> **TASK**: Check each line of the entries. Copy the ones that contain the string "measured".

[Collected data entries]
------------
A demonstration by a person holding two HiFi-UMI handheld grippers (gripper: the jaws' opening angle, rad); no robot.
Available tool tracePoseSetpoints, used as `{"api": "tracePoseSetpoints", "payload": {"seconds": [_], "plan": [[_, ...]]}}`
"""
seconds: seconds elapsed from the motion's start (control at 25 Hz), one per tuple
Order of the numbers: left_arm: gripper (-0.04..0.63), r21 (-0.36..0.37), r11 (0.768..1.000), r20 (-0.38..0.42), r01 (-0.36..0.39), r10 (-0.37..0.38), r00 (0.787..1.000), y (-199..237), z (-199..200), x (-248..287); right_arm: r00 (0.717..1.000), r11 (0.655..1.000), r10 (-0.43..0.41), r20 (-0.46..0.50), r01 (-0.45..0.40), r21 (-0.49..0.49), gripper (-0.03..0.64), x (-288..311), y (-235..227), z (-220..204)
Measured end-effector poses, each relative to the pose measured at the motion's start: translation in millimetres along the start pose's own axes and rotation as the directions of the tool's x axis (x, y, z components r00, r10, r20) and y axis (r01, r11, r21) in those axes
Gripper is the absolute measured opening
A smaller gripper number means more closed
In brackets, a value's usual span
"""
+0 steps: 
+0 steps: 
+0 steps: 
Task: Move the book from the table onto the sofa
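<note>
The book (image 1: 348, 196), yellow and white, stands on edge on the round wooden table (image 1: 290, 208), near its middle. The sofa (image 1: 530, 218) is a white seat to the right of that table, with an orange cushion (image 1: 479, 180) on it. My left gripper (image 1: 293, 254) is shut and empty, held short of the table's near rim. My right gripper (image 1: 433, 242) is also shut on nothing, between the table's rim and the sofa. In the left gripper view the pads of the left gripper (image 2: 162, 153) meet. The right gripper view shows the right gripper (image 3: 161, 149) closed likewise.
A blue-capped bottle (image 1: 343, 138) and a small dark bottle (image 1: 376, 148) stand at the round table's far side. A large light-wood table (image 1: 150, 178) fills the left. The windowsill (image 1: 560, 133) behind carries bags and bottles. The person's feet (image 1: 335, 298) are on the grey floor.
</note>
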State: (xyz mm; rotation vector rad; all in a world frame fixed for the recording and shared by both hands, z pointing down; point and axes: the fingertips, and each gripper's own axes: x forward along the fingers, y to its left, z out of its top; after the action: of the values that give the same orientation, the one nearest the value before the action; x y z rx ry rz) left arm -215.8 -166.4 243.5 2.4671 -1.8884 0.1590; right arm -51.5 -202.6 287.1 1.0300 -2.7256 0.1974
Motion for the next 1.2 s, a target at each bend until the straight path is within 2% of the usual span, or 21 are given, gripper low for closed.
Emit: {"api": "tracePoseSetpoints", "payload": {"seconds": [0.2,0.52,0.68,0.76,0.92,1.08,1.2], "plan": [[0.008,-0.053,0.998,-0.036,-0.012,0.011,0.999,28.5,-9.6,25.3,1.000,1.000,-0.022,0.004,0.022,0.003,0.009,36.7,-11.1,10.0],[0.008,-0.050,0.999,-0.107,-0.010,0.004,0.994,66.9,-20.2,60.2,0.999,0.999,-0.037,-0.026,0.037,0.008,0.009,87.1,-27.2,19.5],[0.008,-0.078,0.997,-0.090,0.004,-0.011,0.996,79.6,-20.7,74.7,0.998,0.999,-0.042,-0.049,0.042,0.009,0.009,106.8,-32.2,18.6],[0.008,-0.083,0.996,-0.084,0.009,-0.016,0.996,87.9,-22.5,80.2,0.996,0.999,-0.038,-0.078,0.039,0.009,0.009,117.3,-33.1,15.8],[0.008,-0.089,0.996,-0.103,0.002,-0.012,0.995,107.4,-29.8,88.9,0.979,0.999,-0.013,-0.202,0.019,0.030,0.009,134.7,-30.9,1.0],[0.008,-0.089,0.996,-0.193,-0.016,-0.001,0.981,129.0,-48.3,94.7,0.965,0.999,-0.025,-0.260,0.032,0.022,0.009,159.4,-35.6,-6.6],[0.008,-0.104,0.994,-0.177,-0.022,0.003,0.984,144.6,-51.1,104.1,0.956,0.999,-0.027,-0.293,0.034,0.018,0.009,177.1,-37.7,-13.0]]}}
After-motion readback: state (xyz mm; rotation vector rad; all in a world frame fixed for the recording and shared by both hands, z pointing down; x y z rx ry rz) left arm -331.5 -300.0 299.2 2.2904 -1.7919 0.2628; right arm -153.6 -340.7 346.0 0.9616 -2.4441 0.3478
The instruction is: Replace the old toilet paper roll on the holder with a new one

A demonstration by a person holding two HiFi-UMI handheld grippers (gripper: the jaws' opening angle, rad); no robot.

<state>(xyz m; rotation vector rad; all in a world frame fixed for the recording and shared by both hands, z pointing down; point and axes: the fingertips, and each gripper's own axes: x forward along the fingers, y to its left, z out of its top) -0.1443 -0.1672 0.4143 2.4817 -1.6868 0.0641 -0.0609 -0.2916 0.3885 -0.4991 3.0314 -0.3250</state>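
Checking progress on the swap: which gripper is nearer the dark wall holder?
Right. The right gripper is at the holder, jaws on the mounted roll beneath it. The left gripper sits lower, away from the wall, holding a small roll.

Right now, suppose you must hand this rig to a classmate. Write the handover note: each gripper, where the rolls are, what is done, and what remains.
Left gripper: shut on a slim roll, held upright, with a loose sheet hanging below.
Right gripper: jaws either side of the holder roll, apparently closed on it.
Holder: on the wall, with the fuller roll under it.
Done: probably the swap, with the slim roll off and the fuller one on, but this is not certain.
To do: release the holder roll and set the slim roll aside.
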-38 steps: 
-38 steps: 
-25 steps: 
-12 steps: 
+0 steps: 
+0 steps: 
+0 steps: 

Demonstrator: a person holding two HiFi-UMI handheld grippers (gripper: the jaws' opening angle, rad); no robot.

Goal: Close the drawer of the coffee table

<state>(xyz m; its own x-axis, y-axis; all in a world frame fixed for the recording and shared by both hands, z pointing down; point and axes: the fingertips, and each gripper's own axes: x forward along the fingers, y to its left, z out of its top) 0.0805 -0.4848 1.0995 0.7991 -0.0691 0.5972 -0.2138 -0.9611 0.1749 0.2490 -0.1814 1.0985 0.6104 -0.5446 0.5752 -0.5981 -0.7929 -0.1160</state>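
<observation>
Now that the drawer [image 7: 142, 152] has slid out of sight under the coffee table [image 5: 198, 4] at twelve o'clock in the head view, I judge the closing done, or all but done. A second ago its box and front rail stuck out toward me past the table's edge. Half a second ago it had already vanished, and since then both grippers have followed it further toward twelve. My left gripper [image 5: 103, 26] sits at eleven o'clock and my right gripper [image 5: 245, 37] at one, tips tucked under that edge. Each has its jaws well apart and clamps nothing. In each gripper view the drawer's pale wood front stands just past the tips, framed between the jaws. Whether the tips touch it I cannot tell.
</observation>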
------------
> **SOLUTION TO THIS EXERCISE**:
Measured end-effector poses, each relative to the pose measured at the motion's start: translation in millimetres along the start pose's own axes and rotation as the directions of the tool's x axis (x, y, z components r00, r10, r20) and y axis (r01, r11, r21) in those axes
Gripper is the absolute measured opening

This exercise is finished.